EXERCISE GOAL ->
Look below for the line that has "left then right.". Set down the lines from there through the line that has "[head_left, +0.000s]", exactly as written.

== == ==

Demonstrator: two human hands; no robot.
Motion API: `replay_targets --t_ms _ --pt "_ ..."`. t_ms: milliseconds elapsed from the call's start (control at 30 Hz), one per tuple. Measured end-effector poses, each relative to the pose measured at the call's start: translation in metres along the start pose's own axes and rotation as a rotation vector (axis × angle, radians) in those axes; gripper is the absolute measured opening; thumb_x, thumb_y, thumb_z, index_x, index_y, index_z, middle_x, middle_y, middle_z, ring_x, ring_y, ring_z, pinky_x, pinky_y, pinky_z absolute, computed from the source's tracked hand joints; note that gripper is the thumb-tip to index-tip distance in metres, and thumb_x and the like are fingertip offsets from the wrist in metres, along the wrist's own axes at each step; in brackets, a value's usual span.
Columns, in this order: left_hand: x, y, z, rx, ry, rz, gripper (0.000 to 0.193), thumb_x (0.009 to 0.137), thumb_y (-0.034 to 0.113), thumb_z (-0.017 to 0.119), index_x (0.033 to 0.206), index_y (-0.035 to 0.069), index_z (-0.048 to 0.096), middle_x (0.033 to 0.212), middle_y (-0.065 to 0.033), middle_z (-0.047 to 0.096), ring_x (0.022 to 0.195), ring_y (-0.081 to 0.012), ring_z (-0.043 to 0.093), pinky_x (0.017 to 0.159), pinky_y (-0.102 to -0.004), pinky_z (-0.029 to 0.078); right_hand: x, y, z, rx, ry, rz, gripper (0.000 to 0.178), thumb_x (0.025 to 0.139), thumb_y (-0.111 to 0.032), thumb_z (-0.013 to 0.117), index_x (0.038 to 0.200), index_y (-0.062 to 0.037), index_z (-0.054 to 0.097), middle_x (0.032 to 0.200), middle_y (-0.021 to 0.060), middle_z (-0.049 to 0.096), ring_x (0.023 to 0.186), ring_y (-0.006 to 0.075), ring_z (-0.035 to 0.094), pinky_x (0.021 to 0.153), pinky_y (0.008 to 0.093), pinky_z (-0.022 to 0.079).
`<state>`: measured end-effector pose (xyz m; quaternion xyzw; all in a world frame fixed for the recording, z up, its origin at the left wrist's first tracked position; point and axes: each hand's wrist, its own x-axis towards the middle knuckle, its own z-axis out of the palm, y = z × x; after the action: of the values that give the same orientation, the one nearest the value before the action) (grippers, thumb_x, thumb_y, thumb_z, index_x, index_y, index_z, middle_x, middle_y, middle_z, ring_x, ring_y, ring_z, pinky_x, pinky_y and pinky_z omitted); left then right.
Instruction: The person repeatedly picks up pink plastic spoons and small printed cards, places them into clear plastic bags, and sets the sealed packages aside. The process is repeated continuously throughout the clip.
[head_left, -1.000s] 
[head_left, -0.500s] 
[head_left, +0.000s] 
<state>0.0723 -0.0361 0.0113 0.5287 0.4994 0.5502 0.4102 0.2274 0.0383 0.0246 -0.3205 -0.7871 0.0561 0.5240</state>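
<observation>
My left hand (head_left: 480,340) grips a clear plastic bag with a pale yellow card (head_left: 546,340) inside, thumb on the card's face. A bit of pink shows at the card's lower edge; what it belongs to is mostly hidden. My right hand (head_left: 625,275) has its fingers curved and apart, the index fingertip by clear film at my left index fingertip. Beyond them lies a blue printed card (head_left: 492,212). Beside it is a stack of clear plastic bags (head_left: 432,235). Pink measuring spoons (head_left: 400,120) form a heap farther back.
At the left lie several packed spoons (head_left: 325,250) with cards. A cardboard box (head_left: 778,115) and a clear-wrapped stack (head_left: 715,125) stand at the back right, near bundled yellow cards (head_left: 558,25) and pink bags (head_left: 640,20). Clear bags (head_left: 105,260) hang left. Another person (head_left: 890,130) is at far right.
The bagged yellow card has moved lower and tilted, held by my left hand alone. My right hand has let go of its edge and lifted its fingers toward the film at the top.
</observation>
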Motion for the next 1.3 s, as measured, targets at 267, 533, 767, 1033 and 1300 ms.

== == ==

SOLUTION TO THIS TASK ->
`<state>`: measured end-effector pose (xyz m; quaternion xyzw; all in a world frame fixed for the recording, z up, its origin at the left wrist's first tracked position; point and axes: each hand's wrist, its own x-axis towards the middle knuckle, its own z-axis out of the palm, y = z × x; after the action: of the values that give the same orientation, the one nearest the value before the action) (grippers, thumb_x, thumb_y, thumb_z, index_x, index_y, index_z, middle_x, middle_y, middle_z, ring_x, ring_y, ring_z, pinky_x, pinky_y and pinky_z omitted); left then right.
Instruction: The person repeatedly picks up pink plastic spoons and small printed cards, places them into clear plastic bags, and sets the sealed packages aside. The process is repeated continuously throughout the clip.
[head_left, -1.000s] 
[head_left, -0.500s] 
[head_left, +0.000s] 

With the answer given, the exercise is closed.